Il s'inquiète surtout du danger que courent ses hommes lors des combats contre les insurgés talibans.
"Si les armes ne sont pas bonnes, le soldat n'est pas courageux et il ne fonce pas sur l'ennemi pour combattre parce qu'il n'a pas confiance en son arme", a-t-il ajouté.
Cela complique aussi le recrutement de nouveaux soldats, a-t-il dit.
L'armée afghane aurait aussi besoin de nouveaux véhicules pour remplacer les camions tout-terrain équipés d'une mitrailleuse qui, parfois, transportent une douzaine de soldats.
M. Shirin Shah croit par ailleurs que le chef d'état major de l'armée canadienne, le général Rick Hillier, est très optimiste quand il prévoit que l'armée afghane ne sera pas autonome avant 10 ans.
"Il a raison, si le processus continue aussi lentement, ça va prendre plus de 10 ans, a-t-il dit. Mais si on améliore le processus et que les armes arrivent, ça ne prendrait pas 10 ans."

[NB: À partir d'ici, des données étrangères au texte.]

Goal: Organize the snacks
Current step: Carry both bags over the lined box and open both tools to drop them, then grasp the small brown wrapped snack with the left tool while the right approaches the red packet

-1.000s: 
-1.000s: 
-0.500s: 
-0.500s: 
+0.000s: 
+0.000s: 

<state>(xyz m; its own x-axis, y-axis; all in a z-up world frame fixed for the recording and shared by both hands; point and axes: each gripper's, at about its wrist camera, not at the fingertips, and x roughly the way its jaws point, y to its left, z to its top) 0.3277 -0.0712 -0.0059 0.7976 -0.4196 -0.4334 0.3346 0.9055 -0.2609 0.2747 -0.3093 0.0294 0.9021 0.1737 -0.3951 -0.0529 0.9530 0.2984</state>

De passage à Kandahar plus tôt cette semaine, le ministre canadien de la Défense, Peter MacKay, a reconnu que l'armée afghane a besoin d'aide.
"Nous collaborons avec les autres pays membres de l'OTAN pour identifier les besoins les plus urgents, a-t-il dit. Nous espérions y aller d'une annonce cette semaine, mais ça viendra très bientôt, au sujet de cet équipement."